Peng, Ze, Fan, Wen, Wang, Liping, Paudel, Dev, Leventini, Dante, Tillman, Barry L., Wang, Jianping
Molecular genetics and genomics 2017 v.292 no.5 pp. 955-965
Arachis hypogaea, DNA, allopolyploidy, genes, genotyping by sequencing, high-throughput nucleotide sequencing, homozygosity, nucleic acid hybridization, nucleotide sequences, peanuts, single nucleotide polymorphism
Enabled by the next generation sequencing, target enrichment sequencing (TES) is a powerful method to enrich genomic regions of interest and to identify sequence variations. The objective of this study was to explore the feasibility of probe design from transcript sequences for TES application in calling sequence variants in peanut, an important allotetraploid crop with a large genome size. In this study, we applied an in-solution hybridization method to enrich DNA sequences of seven peanut genotypes. Our results showed that it is feasible to apply TES with probes designed from transcript sequences in polyploid peanut.
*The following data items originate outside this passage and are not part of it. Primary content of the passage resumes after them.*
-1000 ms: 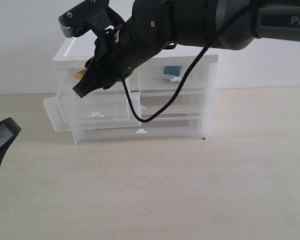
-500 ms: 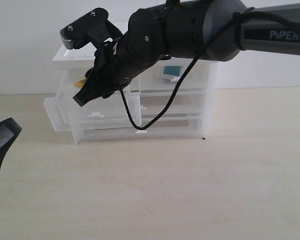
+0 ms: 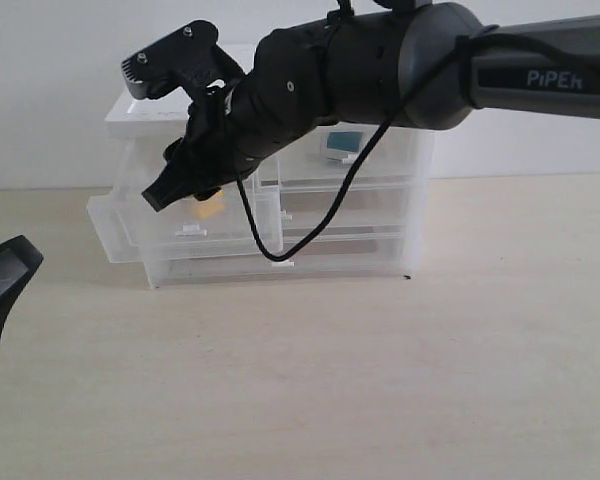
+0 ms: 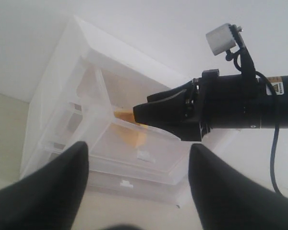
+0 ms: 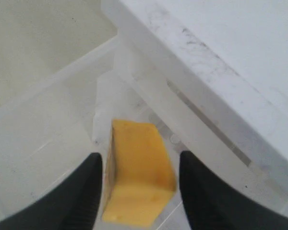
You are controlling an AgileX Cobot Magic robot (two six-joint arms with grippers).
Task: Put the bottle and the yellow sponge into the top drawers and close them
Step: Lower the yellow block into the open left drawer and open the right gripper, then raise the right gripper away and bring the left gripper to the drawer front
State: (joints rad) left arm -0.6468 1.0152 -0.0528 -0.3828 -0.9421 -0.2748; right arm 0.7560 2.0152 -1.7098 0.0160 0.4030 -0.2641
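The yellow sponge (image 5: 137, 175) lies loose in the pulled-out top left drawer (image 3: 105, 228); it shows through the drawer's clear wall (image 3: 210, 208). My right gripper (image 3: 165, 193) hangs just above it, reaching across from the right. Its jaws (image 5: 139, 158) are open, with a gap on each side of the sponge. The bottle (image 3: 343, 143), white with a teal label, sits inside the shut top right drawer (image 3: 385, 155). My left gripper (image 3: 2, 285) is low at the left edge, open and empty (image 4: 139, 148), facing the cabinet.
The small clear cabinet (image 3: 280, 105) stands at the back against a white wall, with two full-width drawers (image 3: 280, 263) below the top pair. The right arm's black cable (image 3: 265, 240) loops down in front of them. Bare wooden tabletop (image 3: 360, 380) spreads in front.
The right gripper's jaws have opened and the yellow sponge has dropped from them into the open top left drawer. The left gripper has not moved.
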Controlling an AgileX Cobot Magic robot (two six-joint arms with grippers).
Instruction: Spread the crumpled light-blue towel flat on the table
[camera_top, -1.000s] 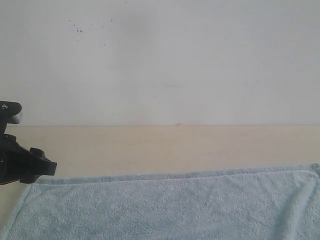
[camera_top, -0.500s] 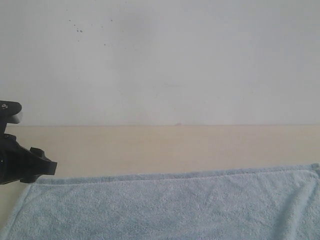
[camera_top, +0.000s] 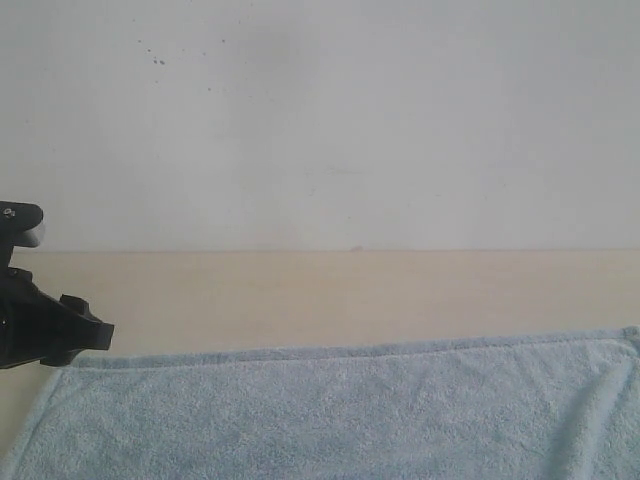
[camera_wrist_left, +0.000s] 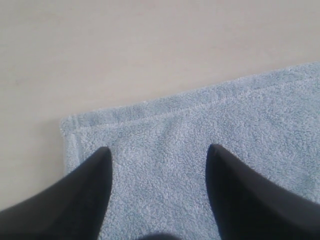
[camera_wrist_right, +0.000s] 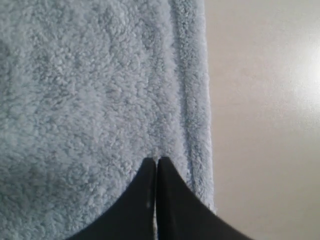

Using a set of 31,123 probes, a total of 5131 and 7521 genes were targeted in peanut A and B genomes, respectively. For each genotype used in this study, the probe target capture regions were efficiently covered with high depth. The average on-target rate of sequencing reads was 42.47%, with a significant amount of off-target reads coming from genomic regions homologous to target regions. In this study, when given predefined genomic regions of interest and the same amount of sequencing data, TES provided the highest coverage of target regions when compared to whole genome sequencing, RNA sequencing, and genotyping by sequencing. Single nucleotide polymorphism (SNP) calling and subsequent validation revealed a high validation rate (85.71%) of homozygous SNPs, providing valuable markers for peanut genotyping. This study demonstrated the success of applying TES for SNP identification in peanut, which shall provide valuable suggestions for TES application in other non-model species without a genome reference available.